Researchers and procurement specialists predict lodging rates will fluctuate for the remainder of 2020 but remain lower than they were in 2019. To capture existing demand, hotels are expected to offer attractive rates for the upcoming request or proposal season. Industry projections show lodging demand and revenue per available room to fall short of pre-pandemic levels until 2023.


As travel returns, demand could outpace supply in some markets as some hotels will remain closed and health protocols will limit capacity. Revenue managers will adjust rates frequently to find “Goldilocks” occupancy and RevPAR increases where they can.

Sourcing Dynamics

Buyers likely will have a compliance advantage for the remainder of 2020 and going into 2021. They’ll be supported by senior stakeholders on their desire to increase influence on travel decisions. Travelers also may see value in keeping travel managers informed about their whereabouts and may be more receptive to program parameters. As a result, buyers will be in a stronger position to shift volume to preferred hotels. This will add to their negotiation power.

Still, most buyers are largely uncertain of when and how much of their travel volume will return, so to capitalize on their stronger position, they will have to maintain strong dialogue with travelers and leadership to understand their true demand environment.

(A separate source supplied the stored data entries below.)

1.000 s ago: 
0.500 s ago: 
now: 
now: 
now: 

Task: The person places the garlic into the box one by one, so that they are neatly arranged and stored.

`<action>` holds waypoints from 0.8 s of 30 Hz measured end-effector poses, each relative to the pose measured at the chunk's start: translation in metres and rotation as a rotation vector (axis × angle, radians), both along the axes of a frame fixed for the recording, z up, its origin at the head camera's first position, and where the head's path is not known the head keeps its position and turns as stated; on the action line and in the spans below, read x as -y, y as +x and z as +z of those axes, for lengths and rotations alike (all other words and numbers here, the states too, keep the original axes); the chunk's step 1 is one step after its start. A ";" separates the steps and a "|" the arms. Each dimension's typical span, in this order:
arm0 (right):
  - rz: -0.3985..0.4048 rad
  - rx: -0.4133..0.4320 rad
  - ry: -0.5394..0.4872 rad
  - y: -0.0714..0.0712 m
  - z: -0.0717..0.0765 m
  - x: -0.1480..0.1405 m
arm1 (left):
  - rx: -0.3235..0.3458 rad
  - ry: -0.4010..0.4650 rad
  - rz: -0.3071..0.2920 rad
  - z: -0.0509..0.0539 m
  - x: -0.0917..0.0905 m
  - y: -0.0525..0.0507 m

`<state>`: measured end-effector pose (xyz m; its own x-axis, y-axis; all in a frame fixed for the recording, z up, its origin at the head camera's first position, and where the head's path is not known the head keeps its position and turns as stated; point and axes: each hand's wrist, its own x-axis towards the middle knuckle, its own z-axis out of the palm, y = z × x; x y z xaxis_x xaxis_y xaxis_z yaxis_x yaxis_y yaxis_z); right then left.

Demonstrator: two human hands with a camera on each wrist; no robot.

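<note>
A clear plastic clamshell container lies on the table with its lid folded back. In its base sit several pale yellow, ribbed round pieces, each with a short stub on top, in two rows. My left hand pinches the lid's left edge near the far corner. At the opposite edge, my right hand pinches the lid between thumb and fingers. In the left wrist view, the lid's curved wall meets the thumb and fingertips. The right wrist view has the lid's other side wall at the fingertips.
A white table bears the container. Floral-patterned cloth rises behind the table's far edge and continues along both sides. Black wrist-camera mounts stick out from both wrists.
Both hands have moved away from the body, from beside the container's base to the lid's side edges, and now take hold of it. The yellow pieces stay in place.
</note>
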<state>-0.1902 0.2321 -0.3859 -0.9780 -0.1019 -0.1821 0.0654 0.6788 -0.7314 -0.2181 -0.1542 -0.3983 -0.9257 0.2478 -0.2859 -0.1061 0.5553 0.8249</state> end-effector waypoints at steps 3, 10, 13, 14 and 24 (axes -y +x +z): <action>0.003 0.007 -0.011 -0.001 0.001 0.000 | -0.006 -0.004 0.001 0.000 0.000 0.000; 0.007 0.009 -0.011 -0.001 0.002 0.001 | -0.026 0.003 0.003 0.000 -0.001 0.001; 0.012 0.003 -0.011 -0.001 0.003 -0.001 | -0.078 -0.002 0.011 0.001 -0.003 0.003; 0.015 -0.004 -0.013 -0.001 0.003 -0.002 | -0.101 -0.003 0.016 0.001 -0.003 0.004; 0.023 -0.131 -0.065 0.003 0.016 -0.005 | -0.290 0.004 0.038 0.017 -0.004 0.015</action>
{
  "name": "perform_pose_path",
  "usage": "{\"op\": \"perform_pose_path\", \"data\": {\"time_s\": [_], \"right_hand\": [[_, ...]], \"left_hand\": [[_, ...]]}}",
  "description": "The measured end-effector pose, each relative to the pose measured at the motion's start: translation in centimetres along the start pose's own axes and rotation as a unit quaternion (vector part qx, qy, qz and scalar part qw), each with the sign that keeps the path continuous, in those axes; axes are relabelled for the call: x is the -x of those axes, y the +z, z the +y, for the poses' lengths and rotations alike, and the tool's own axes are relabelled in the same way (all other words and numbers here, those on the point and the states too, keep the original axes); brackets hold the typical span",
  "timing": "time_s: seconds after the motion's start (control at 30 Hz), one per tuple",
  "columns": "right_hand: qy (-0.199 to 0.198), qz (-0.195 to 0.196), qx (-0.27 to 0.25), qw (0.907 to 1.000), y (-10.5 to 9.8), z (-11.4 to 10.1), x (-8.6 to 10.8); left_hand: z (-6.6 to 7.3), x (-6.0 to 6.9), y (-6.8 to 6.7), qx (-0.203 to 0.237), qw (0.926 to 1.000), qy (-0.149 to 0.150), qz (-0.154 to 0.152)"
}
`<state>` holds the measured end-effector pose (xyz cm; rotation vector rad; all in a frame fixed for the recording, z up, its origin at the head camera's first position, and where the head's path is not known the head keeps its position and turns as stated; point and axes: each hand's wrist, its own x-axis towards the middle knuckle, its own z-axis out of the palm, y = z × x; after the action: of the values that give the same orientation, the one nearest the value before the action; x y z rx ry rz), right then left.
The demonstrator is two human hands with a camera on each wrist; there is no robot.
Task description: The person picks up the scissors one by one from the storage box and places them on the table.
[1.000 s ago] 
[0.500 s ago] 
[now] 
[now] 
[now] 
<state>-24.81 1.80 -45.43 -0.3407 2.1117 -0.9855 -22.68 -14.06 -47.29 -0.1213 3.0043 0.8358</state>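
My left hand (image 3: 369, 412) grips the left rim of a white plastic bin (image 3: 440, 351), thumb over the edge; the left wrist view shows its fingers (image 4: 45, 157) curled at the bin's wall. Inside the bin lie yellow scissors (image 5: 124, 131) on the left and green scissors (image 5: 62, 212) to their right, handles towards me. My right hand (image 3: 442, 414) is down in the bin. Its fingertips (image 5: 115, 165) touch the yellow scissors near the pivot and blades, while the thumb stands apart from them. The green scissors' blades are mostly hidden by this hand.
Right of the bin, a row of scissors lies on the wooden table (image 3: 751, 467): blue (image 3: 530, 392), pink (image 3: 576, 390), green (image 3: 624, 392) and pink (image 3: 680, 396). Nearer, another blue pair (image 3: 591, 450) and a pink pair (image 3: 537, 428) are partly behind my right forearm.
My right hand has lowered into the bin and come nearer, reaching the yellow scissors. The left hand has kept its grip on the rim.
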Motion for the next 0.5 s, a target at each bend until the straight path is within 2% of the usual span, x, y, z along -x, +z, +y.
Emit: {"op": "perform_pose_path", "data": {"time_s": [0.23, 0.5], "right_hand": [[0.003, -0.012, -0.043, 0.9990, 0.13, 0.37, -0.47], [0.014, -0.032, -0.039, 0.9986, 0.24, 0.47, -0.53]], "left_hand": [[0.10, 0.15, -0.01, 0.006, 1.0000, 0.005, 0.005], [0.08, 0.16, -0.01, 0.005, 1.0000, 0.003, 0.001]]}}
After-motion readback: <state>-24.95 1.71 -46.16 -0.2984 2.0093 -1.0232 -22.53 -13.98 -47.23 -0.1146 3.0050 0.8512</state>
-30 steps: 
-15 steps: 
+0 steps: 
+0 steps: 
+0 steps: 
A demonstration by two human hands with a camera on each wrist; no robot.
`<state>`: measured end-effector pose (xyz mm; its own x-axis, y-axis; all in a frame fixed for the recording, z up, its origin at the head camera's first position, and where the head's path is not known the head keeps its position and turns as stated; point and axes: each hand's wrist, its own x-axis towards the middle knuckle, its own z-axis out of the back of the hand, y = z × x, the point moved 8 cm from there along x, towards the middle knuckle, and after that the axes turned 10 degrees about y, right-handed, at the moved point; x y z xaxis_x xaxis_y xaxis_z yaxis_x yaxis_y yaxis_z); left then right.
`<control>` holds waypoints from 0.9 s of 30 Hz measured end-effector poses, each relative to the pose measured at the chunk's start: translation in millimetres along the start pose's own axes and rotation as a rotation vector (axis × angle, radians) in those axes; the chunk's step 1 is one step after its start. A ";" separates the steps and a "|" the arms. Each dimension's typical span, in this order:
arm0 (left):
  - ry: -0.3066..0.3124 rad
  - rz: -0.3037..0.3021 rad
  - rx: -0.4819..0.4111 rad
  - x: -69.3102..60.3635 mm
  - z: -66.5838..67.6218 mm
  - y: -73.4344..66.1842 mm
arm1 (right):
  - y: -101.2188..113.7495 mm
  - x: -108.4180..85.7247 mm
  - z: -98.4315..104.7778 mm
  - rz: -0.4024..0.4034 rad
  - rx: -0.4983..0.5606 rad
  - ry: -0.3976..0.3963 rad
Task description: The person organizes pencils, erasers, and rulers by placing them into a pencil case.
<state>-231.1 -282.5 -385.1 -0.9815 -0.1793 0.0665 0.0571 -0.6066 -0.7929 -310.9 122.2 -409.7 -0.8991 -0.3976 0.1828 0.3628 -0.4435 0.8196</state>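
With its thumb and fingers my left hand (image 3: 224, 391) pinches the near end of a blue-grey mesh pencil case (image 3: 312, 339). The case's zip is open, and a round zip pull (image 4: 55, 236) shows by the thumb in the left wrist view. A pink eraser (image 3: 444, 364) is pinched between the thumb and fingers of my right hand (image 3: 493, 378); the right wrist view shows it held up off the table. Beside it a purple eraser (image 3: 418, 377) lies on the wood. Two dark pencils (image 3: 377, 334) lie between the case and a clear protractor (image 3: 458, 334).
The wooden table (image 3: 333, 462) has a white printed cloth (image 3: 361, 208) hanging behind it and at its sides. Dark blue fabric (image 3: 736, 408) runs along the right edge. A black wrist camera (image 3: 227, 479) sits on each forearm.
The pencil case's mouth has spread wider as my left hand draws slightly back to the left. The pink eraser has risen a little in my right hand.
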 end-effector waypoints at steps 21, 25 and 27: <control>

Some buyers are wondering whether to source hotels formally for 2021. Some may extend current agreements through next year, defer the sourcing process and/or adopt dynamic discounts instead of fixed rates. Others may want to renegotiate with key partners for new fixed rates but with more flexible terms. Each of these tactics will operate in an ecosystem that is experiencing depressed travel demand, limited inventory and drastically reduced hotel staff.

If buyers roll pre-pandemic rates into 2021, it could undermine attachment and compliance to preferred hotels as travelers find lower rates on hotel websites or online travel agencies. If buyers opt for a dynamic rate strategy, they will need to audit booked rates against market rates. More suppliers are now offering these services.